**PROBLEM DETAILS:** A word-for-word transcription of the listing is all that is needed.
_ _ _ _ _ _ _
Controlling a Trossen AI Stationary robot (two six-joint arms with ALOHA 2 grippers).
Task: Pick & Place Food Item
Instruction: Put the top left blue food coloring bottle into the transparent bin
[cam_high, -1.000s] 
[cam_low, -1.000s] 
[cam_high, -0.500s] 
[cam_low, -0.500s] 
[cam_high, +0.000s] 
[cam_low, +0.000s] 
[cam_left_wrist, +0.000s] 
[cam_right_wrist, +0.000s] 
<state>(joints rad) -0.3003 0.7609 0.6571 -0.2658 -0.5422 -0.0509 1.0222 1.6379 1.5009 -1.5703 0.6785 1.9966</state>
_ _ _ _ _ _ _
**WORKED SOLUTION:**
Controlling a Trossen AI Stationary robot (two six-joint arms with ALOHA 2 grippers).
Task: Pick & Place Food Item
Instruction: Put the top left blue food coloring bottle into the transparent bin
[cam_high, -1.000s] 
[cam_low, -1.000s] 
[cam_high, -0.500s] 
[cam_low, -0.500s] 
[cam_high, +0.000s] 
[cam_low, +0.000s] 
[cam_left_wrist, +0.000s] 
[cam_right_wrist, +0.000s] 
<state>(joints rad) -0.3003 0.7609 0.6571 -0.2658 -0.5422 -0.0509 1.0222 1.6379 1.5009 -1.5703 0.6785 1.9966</state>

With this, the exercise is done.